The subject of earmarks has over the years brought criticism of Congress that’s often generated by wasteful earmarks such as the $200-million-plus “bridge to nowhere” in Alaska that was supposed to connect an island with a population of just 50 or so to the mainland. But among congressional watchdogs the more odious element has been the pay-to-play culture in which campaign cash flows from earmark beneficiaries into the coffers of lawmakers.

“For-profit earmarks are really where the rubber meets the road as far as corruption,” said Steve Ellis of Taxpayers for Common Sense, a Washington-based watchdog group that has been critical of earmarking.

The most commonly accepted definition of an earmark is a specific project that’s not requested by the president but inserted into one of the annual spending bills by a member of Congress. They come in countless varieties, like grants to police departments, improvements to military bases, renovations to historic buildings and research grants for home-district colleges.

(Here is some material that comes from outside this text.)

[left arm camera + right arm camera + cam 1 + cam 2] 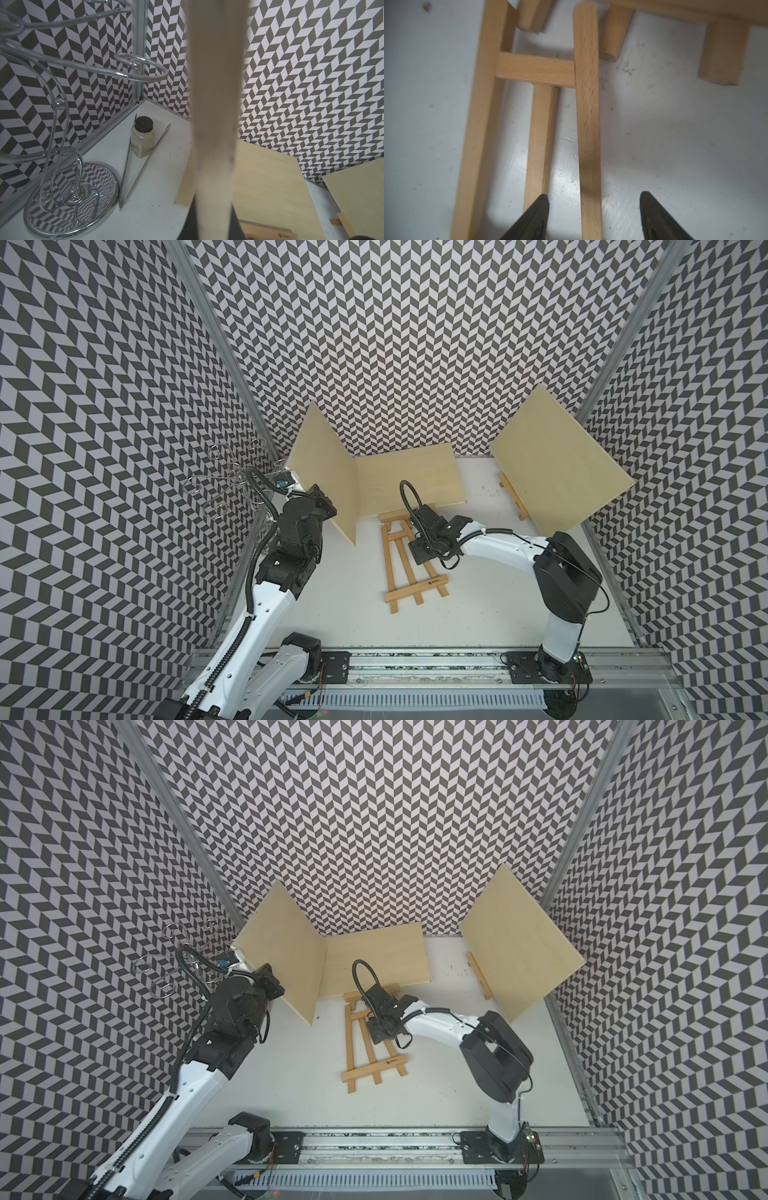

But at issue in the new edict are earmarks aimed at for-profit entities, especially those who are seeking to tap into the Pentagon’s $600 billion-plus budget. Many if not most of such companies hire lobbyists to navigate the process and it’s common for both company executives and the hired lobbyist to give campaign cash to lawmakers that sponsor their earmarks.

The potential move by Republicans to unilaterally drop earmarks revives a campaign by GOP Leader John Boehner of Ohio to wean his party off earmarks. He lost that fight in 2008 when seeking to win back the House, and most Republicans – even some die-hard conservatives – ask for earmarks.